> Exercise prompt
Could you print exactly the lines of the listing below, starting at the line that has "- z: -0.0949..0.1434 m" and ending at the line that has "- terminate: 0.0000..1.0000", and only those lines?

-------- Raw data --------

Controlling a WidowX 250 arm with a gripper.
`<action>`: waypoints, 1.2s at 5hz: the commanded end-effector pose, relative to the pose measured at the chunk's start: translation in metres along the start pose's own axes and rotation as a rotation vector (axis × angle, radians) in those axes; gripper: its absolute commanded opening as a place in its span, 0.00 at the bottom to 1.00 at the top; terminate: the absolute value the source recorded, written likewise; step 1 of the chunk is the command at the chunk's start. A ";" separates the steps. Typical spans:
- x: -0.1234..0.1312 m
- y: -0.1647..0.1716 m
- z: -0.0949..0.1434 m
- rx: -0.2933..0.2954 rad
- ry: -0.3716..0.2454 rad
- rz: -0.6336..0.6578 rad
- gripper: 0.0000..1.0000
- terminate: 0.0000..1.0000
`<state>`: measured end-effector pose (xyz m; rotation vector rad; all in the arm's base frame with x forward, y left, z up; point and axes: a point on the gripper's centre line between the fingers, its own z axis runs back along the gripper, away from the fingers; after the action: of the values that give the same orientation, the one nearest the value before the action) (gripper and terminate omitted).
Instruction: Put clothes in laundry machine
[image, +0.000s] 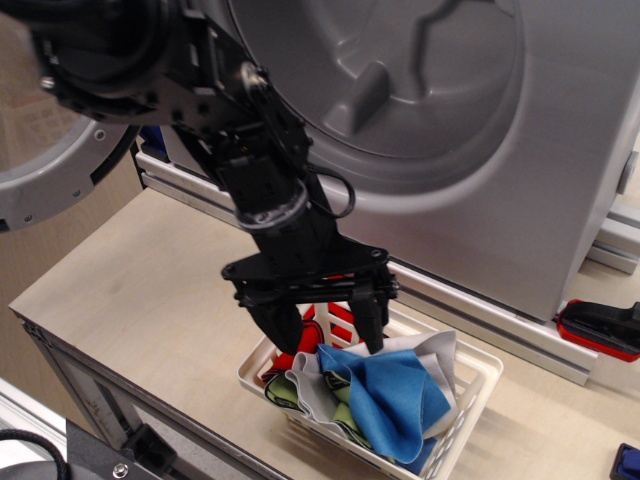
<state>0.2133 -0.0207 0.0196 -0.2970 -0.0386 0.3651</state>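
The clothes lie piled in a white slatted basket (470, 415) at the table's front: a bright blue cloth (395, 395) on top, a pale grey one (430, 352), a lime green one with dark edging (338, 418) and a red one (332, 322) at the back left. My gripper (325, 330) is open, fingers pointing down over the basket's back left part, its tips at the cloth pile. The silver-grey laundry machine (520, 190) stands behind with its drum mouth (390, 70) open and grey paddles showing. Its round door (50, 170) hangs open at the left.
The wooden table (150, 290) carries the basket. A metal rail (470, 310) runs along the machine's base. A red and black tool (600, 328) lies at the right edge. A blue object (628, 462) shows at the bottom right corner.
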 end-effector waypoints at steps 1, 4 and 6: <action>0.012 -0.013 -0.021 0.006 -0.009 0.068 1.00 0.00; 0.023 -0.013 -0.074 0.030 -0.059 0.087 1.00 0.00; 0.018 -0.015 -0.087 0.037 -0.100 0.054 1.00 0.00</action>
<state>0.2375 -0.0507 -0.0632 -0.2467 -0.1064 0.4435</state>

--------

> Solution below
- z: -0.0949..0.1434 m
- rx: -0.2933..0.2954 rad
- ry: -0.3716..0.2454 rad
- rz: -0.6336..0.6578 rad
- gripper: 0.0000..1.0000
- terminate: 0.0000..1.0000

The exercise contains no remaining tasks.